Many of the bricks for this 1859 church were from the earlier 1841 church. The beautiful stained-glass windows were additions between 1890 and 1910. The steeple resides on the third story of the castellated bell tower.
In 1823, a Methodist Society was organized by Dr. Ralph Griffin Christopher. Formerly on this site were an open gambling house and the town blacksmith. This property was purchased in 1839 for $1000, and the first church was completed April, 1840. The current church was built in 1907 and includes many of the original 1840 stained glass windows made in Italy.
Rev. Martin Luther King, Jr. sought refuge from the Ku Klux Klan inside a small, shotgun-style home in the depot neighborhood of Greensboro, AL just two weeks prior to his assassination in Memphis, TN. This small shotgun house, now the Safe House Black History Museum, documents the struggle for racial equality. It contains relics of the period from slavery through the civil rights movement including photos of the Greensboro marches, of Bloody Sunday in Selma, and of the triumphant march from Selma to Montgomery.
Magnolia Grove, an excellent example of temple-style Greek Revival architecture, was built around 1840 as a town house by Isaac and Sarah Croom. In 1879, the house was purchased by Sallie Pearson Hobson, a niece of Mrs. Croom. The Hobson family deeded Magnolia Grove to the state of Alabama to serve as a memorial to Richmond Pearson Hobson, a naval hero during the Spanish-American War.
The Greensboro Opera House was built in 1903 on the site of an earlier opera house. Constructed as a two story building with a mezzanine, retail stores were on the ground floor with the theater and offices on the second. It gradually declined as a performing arts center and, suffering the effects of the depression, closed permanently on the eve of World War II. For more than half a century the theater sat deserted until 2003, when a non profit purchased the Opera House and began returning it to a multi-purpose cultural center.
One of Greensboro’s exciting new redevelopment projects is being led by Project Horseshoe Farm at the old Greensboro Hotel. The "Flemish bond" brickwork indicates a construction date possibly as early as 1830. This mid-19th century structure was originally two stories with wrap-around balconies. A third story was added circa 1890.
This building dates back to the 1870s and served in the late 1800s as a law office for former Alabama governor, Thomas Seay.

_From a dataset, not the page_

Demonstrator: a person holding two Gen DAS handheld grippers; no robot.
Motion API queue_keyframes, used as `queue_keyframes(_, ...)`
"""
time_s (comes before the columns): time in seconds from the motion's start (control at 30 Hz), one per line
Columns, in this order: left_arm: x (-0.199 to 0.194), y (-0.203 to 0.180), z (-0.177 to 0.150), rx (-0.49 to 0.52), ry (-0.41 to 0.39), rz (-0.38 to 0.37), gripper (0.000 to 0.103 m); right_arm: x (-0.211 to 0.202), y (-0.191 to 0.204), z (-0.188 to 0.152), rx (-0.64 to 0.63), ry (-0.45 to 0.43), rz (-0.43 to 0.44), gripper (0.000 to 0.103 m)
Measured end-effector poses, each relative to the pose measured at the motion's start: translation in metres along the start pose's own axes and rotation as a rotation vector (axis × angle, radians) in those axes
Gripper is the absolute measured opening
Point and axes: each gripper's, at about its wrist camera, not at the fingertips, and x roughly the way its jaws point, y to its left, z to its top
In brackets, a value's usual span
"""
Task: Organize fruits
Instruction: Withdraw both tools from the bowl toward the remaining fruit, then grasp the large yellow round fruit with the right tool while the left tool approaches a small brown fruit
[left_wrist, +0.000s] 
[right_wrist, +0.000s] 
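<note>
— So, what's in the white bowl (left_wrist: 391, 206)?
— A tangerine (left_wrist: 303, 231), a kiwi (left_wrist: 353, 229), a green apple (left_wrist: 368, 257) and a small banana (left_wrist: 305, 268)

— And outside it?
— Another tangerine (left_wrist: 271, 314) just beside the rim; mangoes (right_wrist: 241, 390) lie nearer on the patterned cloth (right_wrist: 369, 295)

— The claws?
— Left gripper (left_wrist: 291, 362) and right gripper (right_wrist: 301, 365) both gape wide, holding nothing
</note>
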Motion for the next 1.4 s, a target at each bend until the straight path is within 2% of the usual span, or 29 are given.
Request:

The central portion of the building retains the original layout of the offices, original doors, and “wavy” glass windows. Additions to the building maintain the original style
The Noel-Ramsey home (also referred to as the Old French House) is reputedly the oldest home in Greensboro. Constructed between 1819-21 by Thomas and Anne Hurtel Noel, it is the only surviving residence built by French settlers that came to west Alabama to establish a Vine and Olive Colony.
This part of town once served as the commercial and transportation hub of Greensboro to service the railroad spur built around 1860. After sitting empty for decades, this grand ca. 1870 warehouse is now open as an antique and architectural salvage store.
Greensboro has an abundance of ante-bellum and Victorian private homes to enjoy as you drive-by on your way to the next tour stop. Details will be included with your ticket.